▶ Task directions
Type the listing below out again exactly. No images.

▶ Data shown
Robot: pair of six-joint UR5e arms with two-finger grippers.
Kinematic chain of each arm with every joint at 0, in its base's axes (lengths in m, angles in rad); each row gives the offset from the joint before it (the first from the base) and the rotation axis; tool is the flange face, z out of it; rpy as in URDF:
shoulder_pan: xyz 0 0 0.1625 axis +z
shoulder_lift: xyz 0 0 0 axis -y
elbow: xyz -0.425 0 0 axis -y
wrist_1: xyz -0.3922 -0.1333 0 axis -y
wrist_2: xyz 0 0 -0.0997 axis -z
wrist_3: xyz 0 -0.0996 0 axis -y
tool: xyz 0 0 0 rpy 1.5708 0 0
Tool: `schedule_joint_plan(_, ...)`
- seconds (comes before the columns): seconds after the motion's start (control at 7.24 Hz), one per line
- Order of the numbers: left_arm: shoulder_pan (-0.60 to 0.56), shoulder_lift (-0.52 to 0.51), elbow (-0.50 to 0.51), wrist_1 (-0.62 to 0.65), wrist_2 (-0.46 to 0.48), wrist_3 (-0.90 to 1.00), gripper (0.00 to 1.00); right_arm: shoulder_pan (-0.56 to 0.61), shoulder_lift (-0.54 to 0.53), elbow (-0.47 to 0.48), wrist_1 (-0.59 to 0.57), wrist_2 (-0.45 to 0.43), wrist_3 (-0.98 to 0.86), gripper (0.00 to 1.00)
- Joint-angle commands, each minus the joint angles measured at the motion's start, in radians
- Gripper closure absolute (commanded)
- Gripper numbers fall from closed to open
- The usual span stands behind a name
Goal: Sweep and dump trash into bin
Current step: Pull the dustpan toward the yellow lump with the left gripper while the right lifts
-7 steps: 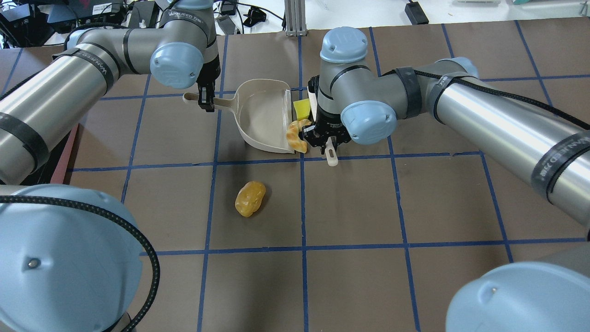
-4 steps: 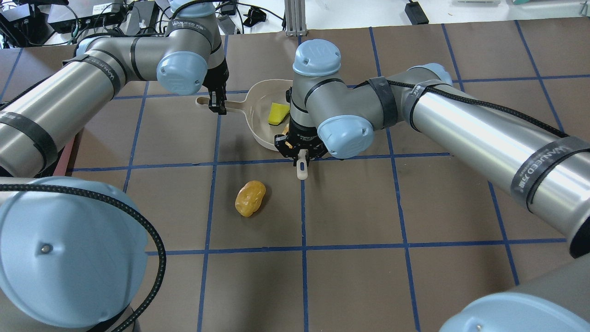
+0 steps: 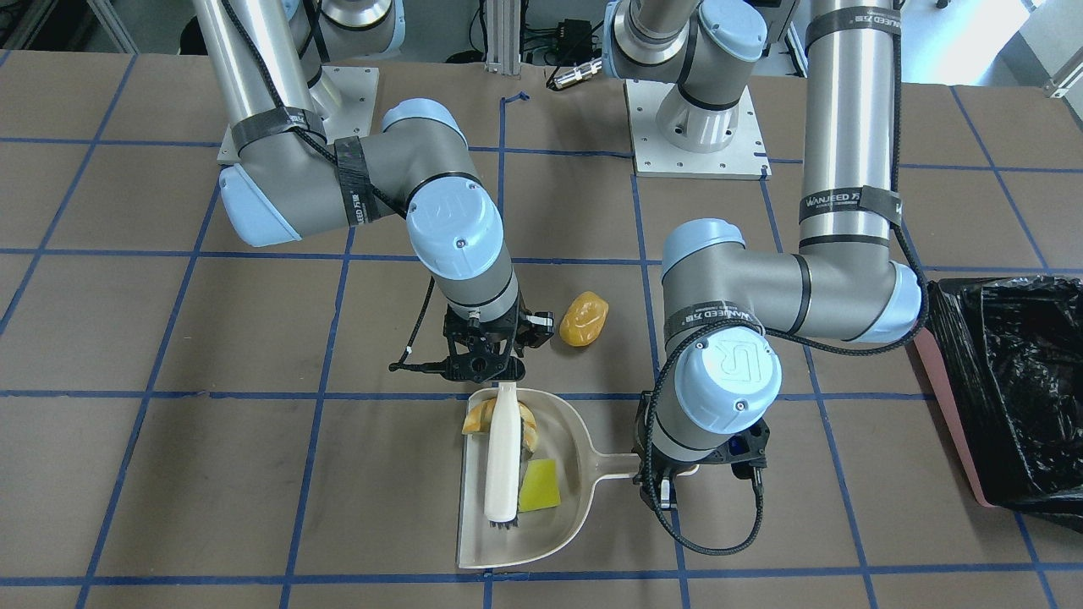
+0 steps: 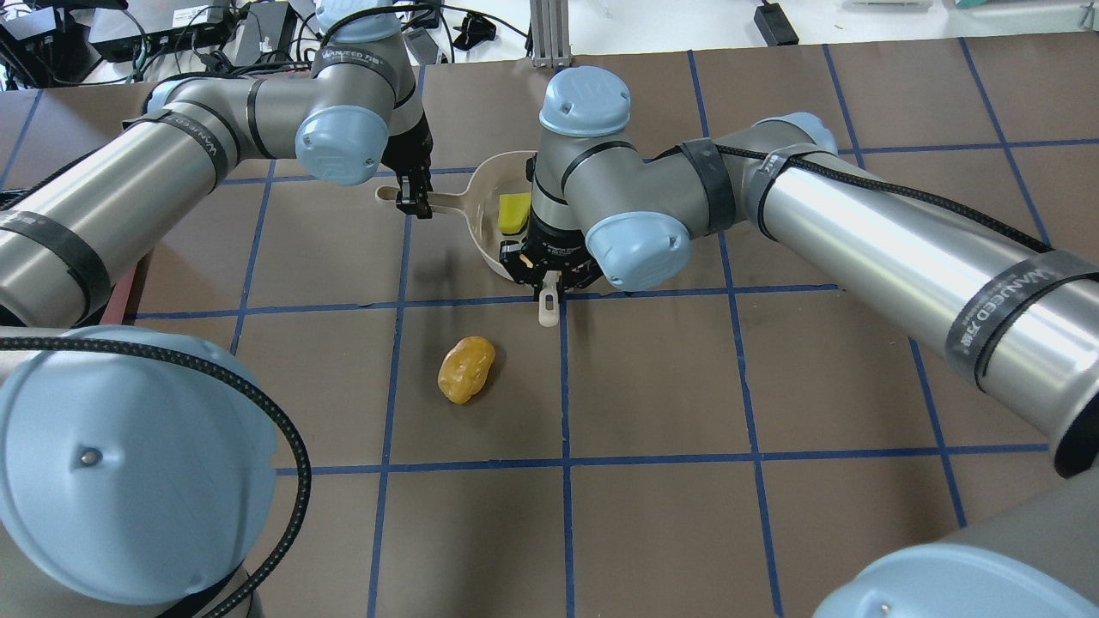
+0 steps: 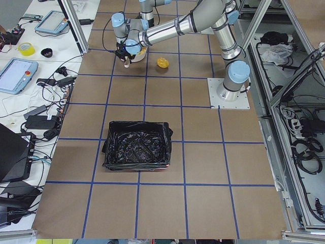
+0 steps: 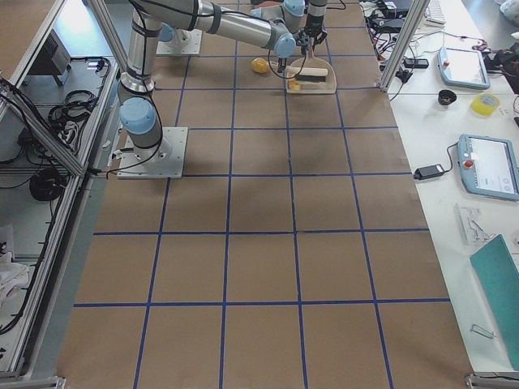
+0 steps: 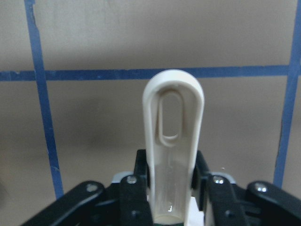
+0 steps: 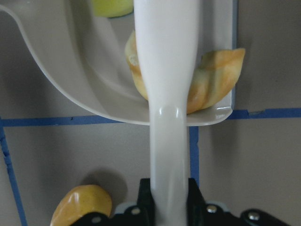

▶ Reply to the task
Robot: pair of six-joint UR5e arms with two-finger grippers.
Kinematic chain of each arm with every joint at 0, in its base's axes (lengths in m, angles in rad); each row gives the offset from the joint before it (the first from the base) and the rotation axis; tool is the flange face, z out of it; rpy as in URDF:
shoulder_pan: xyz 0 0 0.1625 axis +z
shoulder_lift: xyz 0 0 0 axis -y
elbow: xyz -0.425 0 0 axis -y
wrist_1: xyz -0.3922 -0.1333 0 axis -y
wrist_2: xyz 0 0 -0.0997 axis -z
wrist_3: xyz 0 -0.0996 0 axis -y
tool: xyz 0 0 0 rpy 1.5708 0 0
Tool: `schedule_joint_plan(_, ...)`
- seconds (comes before the columns): seconds after the motion's start (control at 7.24 Hz), one per line
- Order of the numbers: left_arm: shoulder_pan (-0.60 to 0.56), shoulder_lift (-0.52 to 0.51), elbow (-0.50 to 0.51), wrist_1 (-0.62 to 0.65), wrist_2 (-0.46 to 0.48), wrist_3 (-0.90 to 1.00), gripper (0.00 to 1.00); right_arm: shoulder_pan (-0.56 to 0.61), shoulder_lift (-0.54 to 0.53), elbow (-0.47 to 0.48), wrist_1 (-0.59 to 0.57), wrist_2 (-0.45 to 0.43), wrist_3 (-0.98 to 0.86), gripper (0.00 to 1.00)
- Joint-angle commands, each minus the joint angles measured at the motion's start, in radians
- Gripper closure absolute (commanded)
- Gripper numbers fall from closed to open
- The usual span stands behind a name
Goal: Sweep and dump trash into bin
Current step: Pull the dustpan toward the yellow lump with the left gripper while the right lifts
-7 steps: 
-4 steps: 
+0 steps: 
+0 steps: 
+0 steps: 
+0 steps: 
+0 steps: 
+0 steps: 

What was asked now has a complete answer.